Em Maio, marcas como a Burton, Altra, Nuun e Brooks anunciaram novas garantias contratuais para atletas que têm filhos e que poderão agora manter os seus patrocínios. Poucas semanas depois, também a Nike anunciou que não reduziria os salários às atletas grávidas durante um período de 12 meses pós parto, período que foi depois alargado para 18 meses. Allyson acabou por não renovar contrato com a Nike e transitou para a concorrente Athleta.

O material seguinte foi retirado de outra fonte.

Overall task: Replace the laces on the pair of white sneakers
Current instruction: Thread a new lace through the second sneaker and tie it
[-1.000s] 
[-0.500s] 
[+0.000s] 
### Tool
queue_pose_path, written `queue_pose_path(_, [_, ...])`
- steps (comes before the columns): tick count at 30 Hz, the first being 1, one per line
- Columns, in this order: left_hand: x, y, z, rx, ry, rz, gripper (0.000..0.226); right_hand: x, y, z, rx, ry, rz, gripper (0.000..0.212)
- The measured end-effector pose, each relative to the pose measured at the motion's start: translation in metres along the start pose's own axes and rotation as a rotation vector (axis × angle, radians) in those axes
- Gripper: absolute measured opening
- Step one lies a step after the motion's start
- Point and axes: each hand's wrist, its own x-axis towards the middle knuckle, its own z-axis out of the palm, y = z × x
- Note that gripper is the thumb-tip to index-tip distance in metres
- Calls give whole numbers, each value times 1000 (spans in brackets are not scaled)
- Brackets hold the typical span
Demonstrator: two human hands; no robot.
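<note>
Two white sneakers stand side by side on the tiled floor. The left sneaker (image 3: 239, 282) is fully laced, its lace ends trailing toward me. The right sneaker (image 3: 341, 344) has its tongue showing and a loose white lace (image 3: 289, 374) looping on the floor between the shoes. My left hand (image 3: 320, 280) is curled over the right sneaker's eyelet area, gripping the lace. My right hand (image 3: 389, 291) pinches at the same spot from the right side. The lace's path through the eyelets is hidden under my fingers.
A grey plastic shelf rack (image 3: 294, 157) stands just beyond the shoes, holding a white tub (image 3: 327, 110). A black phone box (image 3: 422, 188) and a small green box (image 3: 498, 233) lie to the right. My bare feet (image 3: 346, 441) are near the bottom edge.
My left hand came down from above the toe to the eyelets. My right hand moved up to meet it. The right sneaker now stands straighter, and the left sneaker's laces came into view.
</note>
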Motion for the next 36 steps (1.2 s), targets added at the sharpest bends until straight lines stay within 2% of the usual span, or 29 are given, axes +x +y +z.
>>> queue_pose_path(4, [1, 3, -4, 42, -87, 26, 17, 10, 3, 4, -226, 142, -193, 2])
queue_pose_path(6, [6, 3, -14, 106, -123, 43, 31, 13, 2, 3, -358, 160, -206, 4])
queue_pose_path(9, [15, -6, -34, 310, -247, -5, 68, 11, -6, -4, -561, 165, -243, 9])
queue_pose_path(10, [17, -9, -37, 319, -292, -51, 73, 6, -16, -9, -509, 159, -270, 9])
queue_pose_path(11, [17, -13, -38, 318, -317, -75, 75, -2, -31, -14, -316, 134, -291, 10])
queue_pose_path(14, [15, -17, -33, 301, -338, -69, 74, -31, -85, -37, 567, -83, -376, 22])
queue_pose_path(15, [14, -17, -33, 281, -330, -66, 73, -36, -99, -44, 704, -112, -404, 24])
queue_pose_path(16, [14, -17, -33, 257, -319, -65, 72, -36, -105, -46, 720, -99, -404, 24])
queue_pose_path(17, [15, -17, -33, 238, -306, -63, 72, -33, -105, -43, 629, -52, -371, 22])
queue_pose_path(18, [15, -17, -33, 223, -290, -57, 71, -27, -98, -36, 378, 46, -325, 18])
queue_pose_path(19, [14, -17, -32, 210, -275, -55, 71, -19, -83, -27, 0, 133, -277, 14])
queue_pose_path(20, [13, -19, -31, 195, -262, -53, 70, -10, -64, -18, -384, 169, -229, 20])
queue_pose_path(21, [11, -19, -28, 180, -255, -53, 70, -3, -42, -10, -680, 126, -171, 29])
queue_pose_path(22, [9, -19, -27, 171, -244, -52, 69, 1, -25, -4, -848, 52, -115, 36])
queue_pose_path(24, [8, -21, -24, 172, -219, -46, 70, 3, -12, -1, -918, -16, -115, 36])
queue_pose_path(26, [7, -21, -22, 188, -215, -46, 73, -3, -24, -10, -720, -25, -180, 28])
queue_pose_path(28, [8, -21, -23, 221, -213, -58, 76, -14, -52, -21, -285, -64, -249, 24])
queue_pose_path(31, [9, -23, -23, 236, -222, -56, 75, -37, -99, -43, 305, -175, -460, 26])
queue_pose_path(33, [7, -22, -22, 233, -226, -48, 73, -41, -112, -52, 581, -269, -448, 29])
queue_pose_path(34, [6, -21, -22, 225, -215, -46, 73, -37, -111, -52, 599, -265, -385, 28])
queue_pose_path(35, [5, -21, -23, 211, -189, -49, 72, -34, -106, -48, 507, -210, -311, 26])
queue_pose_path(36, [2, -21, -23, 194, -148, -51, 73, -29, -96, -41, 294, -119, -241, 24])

Depois da vitória desta semana, que sela o recorde de 12 medalhas de ouro em Mundiais, Allyson Felix trabalha já para o próximo desafio. A atleta tem os olhos postos em Tóquio 2020, naqueles que serão os seus quintos Jogos Olímpicos — mais uma medalha de ouro e a velocista será, segundo descreve o Olympic Channel, “imortal e, indiscutivelmente, a melhor de todos os tempos”. Isto, no entanto, sem esquecer os seus novos (e velhos) papéis: “atleta, mulher, activista”.
“Os atletas são instruídos para se calarem e jogarem. Dizem-nos que ninguém se importa com as nossas opiniões, que somos apenas artistas portanto temos de correr rápido, pular alto e atirar para longe. E não estragar o resto”, escreve Allyson no artigo publicado no NYT. “Mas a gravidez não é estragar nada. Para as mulheres, esta pode e deve ser capaz de fazer parte de uma próspera carreira atlética profissional”.